Bagaimana saya tetap
dapat bersikap positif walaupun banyak tantangan dalam penerapan pembelajaran
berdiferensiasi ini, kuncinya adalah bahwa saya menandai dalam hati, mengajar
adalah sebuah hak yang harus saya dapatkan. Dalam arti bahwa secara umum
manusia lebih mengutamakan hak daripada kewajiban, misalnya tentang honor dll.
Mereka menuntut gaji sebagai hak, sehingga jika mereka belum mendapatkannya
maka mereka akan menuntut sampai mendapatkannya, bahkan dengan cara yang keras sekalipun.
Untuk itu saya menanamkan mulai dari diri saya bahwa mengajar adalah sebagai
pelayanan yang Tuhan akan melihat, dan mengajar adalah hak saya yang harus saya
perjuangkan sekuat tenaga agar saya tidak kehilangan hak saya dalam mengajar
sehingga saya merasa rugi jika saya tidak melaksanakannya. Dan itu akan menjadi
pembiasaan saya dalam mengajar maka saya merasa bahagia ketika saya
melaksanakan pembelajaran dengan murid.

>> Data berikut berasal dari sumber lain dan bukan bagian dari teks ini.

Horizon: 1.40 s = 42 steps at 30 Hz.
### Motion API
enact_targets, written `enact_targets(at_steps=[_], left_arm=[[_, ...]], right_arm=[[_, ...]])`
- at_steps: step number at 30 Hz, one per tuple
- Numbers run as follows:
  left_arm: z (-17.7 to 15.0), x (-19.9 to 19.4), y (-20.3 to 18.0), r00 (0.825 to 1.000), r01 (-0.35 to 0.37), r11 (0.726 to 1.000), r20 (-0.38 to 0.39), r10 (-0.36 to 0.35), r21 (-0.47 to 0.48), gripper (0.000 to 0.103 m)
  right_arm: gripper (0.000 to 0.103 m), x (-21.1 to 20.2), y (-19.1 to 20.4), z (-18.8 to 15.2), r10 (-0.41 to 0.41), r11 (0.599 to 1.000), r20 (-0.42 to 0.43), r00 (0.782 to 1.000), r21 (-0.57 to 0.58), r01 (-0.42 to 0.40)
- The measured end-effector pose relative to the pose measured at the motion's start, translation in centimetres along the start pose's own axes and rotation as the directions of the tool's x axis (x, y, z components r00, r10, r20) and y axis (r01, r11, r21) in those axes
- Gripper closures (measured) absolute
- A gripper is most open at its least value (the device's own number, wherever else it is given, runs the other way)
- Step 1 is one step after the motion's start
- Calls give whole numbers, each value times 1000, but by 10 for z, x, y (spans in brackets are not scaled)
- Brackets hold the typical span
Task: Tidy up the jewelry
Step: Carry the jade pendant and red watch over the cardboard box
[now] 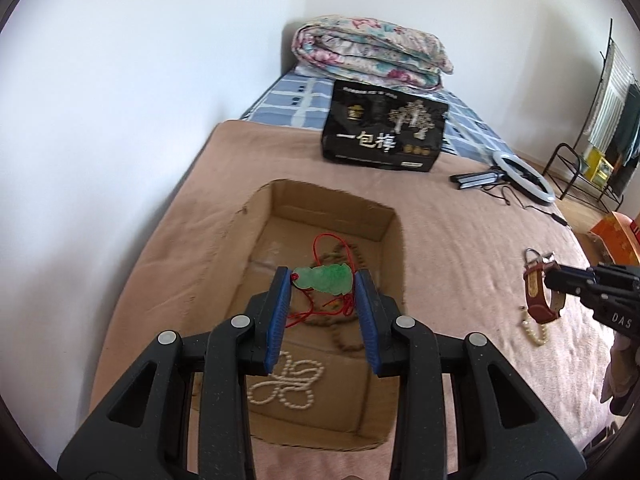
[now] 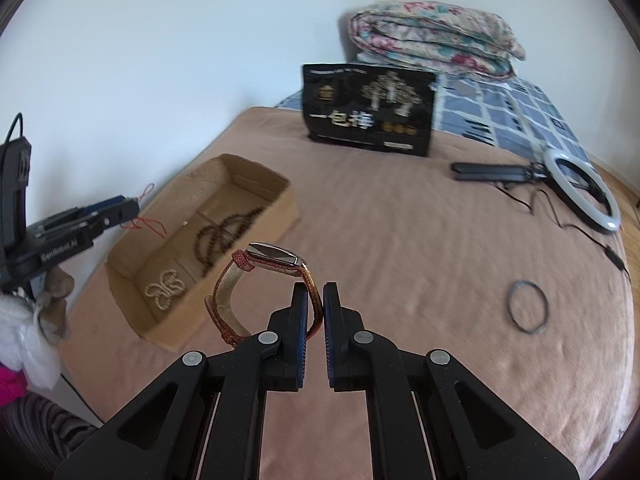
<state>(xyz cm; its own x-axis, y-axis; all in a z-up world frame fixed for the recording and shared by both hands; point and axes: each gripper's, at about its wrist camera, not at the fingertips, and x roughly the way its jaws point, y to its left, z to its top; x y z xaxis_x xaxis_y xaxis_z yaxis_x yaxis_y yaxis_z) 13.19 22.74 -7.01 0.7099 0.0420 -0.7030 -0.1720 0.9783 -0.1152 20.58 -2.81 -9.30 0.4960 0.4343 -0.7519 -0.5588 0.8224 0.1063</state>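
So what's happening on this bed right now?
A person is sorting jewelry into a cardboard box. The left gripper holds a green jade pendant on a red cord above the box, where a pearl strand and dark beads already lie. The right gripper is shut on a red-strapped watch.

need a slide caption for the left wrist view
Left gripper holds a green jade pendant on red cord over the open cardboard box on the pink blanket.

Left gripper angled downward, jaws partly apart, clamping something; right gripper tilted down, jaws pinched closed.
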Motion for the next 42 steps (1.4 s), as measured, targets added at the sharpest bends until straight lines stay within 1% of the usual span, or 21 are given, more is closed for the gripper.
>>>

Dengan memenuhi kebutuhan murid dalam
pembelajaran berdiferensiasi membuat saya bahagia, merasa ingin terus belajar
bagaimana saya bisa mengembangkan diri dalam menerapkan strategi pembelajaran
berdiferensiasi tersebut. Bertemu murid dengan variasi dan anekaragam, saya
terpacu dan ingin membuat murid saya belajar dengan menyenangkan, tumbuh dengan
nilai-nilai kebajikan, berpengetahuan, dan berketrampilan untuk bisa mandiri.